Speculative Decoding sounds cool, but I'm curious about real-world scenarios where it really beats the energy consumption issue. You mention using local models like Gemma 4 + MTP as more reliable for long-run tasks, but isn't there still a trade-off with local infrastructure demands? I've been using prachub.com for system design mocks, and they provide good insights on optimizing these setups. It's essential to find a balance between speed and resource use, right?
There are always trade off's with these ofc. But at the end you can also allocate better by forming more in depth scenarios where you can give the decision making to bigger models and leave the minions for hard working etc. A lot of dimensions to balance out depending on the task
Key lesson from running Gemma 4 27B (Q4_K_M) on long batch jobs: set --ctx-size explicitly rather than letting it auto-scale. The model will allocate context until the system starts swapping, dropping throughput from 15 tok/s to 2. Fixed context at 8192 for batch work, bump to 32K only when needed. MTP (multi-token prediction) shines most on repetitive structured output — generating test cases at roughly 1.8x faster than standard autoregressive decoding. Sprint vs marathon framing is the right mental model.

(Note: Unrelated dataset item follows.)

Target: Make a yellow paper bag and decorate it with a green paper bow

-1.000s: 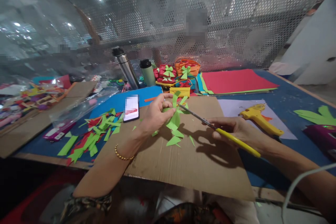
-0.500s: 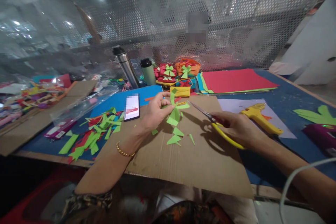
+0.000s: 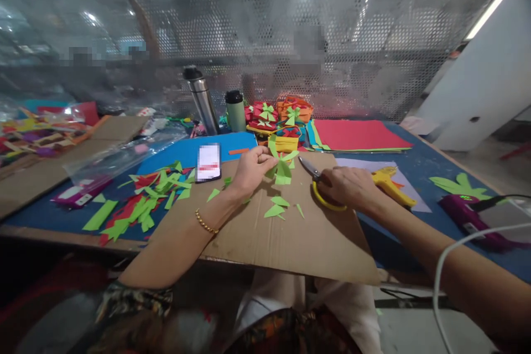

A local model that doesn't sleep as a marathon engine is a great framing, because it captures the real edge of self-hosted models that the benchmark-chasing crowd misses: it's not about beating the frontier on any single hard task, it's about zero-marginal-cost endurance, a model that can run continuously on the long tail of routine work without a meter ticking. That changes what you build, because once inference is effectively free you can afford to run it constantly (monitoring, drafting, triaging, pre-processing) in ways that'd be financially insane on a per-call API. The MTP angle is the right lever for that use case too, throughput is what makes a marathon engine viable, since endurance work is bottlenecked by tokens-per-hour, not peak smarts. The architecture this points at is the one I keep coming back to: the local model is the tireless workhorse for the cheap, high-volume majority, and you route the genuinely hard, judgment-heavy slice to a frontier model, so you get endurance and capability without paying frontier prices for the easy 80%. Run the local engine for the marathon, call the big model for the sprints. That right-size-and-route-by-endurance-vs-difficulty instinct is core to how I think about cost in Moonshift. What kind of long-running workload are you pointing the marathon engine at, monitoring/batch, or interactive work where the always-on matters?